[Stored data]
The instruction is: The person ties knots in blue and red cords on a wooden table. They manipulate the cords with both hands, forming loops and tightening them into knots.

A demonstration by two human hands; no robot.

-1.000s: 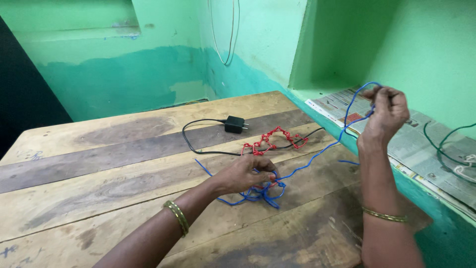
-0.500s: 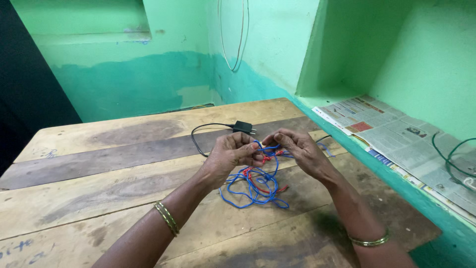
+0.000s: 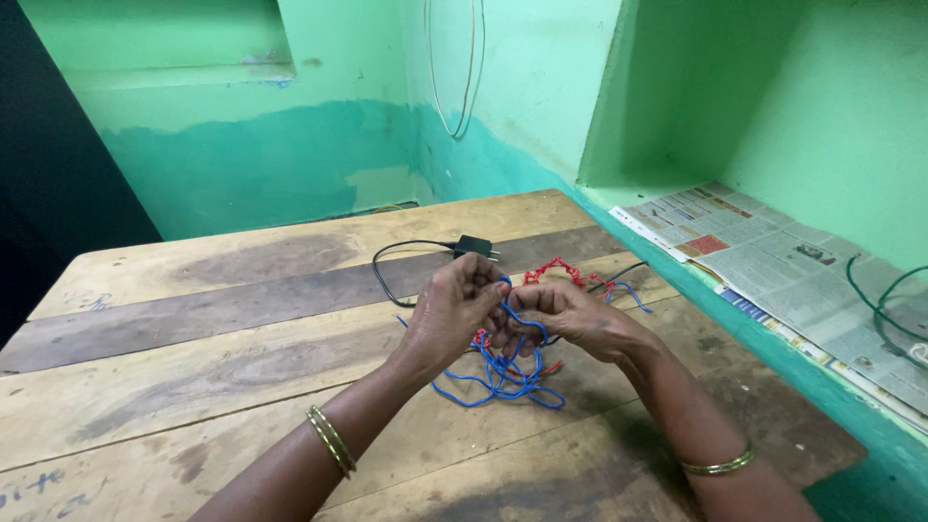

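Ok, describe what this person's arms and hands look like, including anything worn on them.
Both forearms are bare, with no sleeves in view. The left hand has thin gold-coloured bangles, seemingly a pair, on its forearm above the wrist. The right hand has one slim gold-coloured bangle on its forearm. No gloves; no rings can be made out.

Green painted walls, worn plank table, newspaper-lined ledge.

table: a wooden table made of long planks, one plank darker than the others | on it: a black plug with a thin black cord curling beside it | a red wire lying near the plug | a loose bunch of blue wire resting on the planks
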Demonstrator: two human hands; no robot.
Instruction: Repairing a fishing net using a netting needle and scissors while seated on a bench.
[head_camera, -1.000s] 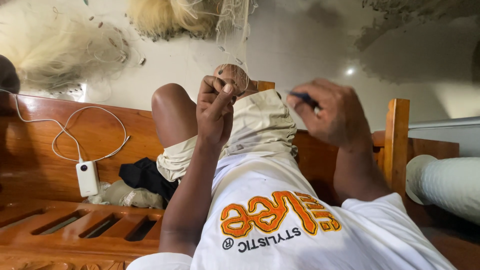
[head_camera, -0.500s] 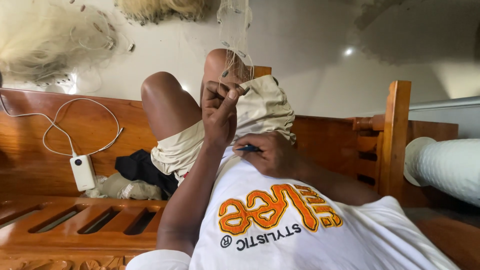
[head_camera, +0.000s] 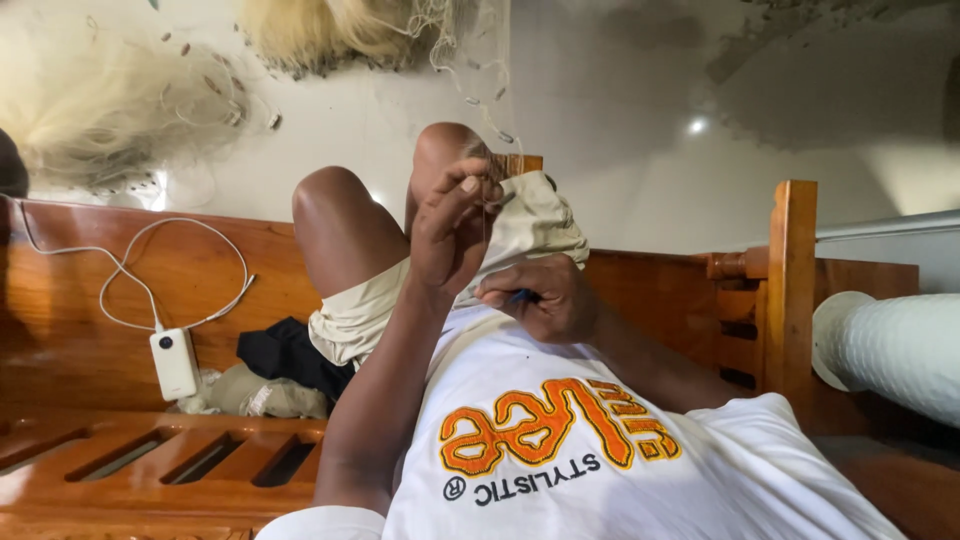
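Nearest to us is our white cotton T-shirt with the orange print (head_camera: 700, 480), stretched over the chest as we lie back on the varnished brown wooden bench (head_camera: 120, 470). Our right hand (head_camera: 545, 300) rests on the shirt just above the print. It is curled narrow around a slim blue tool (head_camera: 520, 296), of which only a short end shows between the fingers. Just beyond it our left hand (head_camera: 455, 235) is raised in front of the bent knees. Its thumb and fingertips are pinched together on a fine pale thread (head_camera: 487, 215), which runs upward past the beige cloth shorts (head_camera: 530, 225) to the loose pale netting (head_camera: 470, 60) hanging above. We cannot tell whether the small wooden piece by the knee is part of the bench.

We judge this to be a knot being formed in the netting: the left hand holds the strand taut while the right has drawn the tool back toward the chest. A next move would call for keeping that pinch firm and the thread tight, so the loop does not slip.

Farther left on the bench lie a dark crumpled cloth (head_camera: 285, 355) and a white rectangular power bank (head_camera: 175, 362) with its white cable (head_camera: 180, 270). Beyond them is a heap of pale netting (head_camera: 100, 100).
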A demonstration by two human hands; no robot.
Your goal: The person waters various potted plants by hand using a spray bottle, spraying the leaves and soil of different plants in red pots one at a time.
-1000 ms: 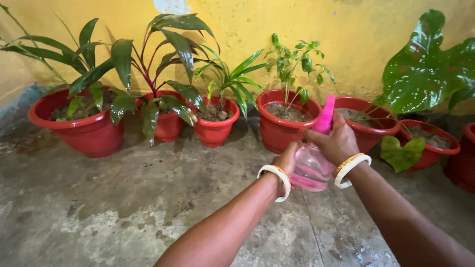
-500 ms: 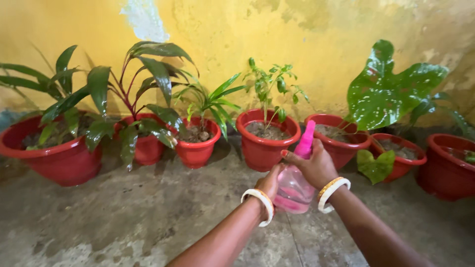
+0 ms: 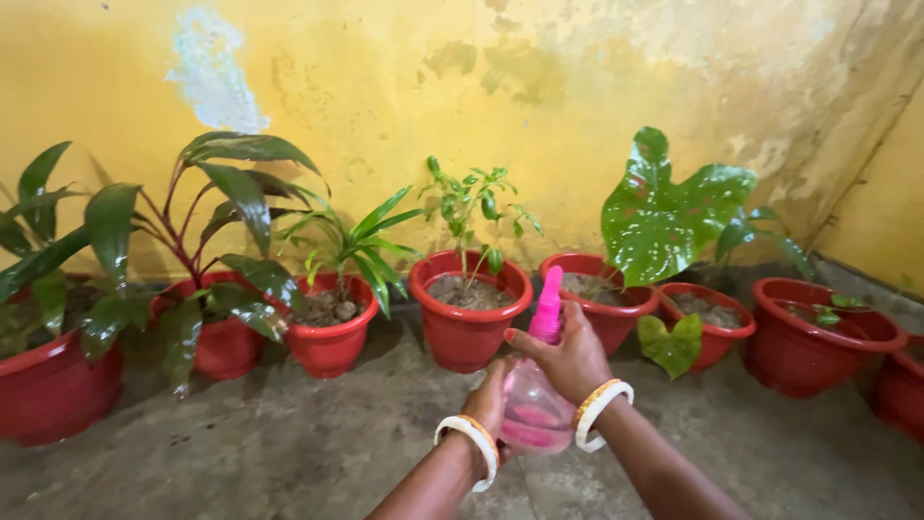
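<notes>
In the head view, a translucent pink plastic spray bottle (image 3: 535, 409) stood nearly upright above the rough concrete floor (image 3: 241, 453), nozzle aimed at a glossy red plastic pot (image 3: 469, 327). The right hand (image 3: 568, 361) gripped its neck; the left hand (image 3: 491, 400) cupped its rounded body.

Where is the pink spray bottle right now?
The pink spray bottle is low in the middle of the head view, held between the left hand and right hand, just in front of the red pot with the thin green plant.
</notes>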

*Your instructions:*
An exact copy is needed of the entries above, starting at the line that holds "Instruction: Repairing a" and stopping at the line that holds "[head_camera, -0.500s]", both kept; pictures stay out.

*Output of the task:*
Instruction: Repairing a fishing net using a netting needle and scissors while seated on a bench.
[head_camera, -1.000s] 
[head_camera, -0.500s] 

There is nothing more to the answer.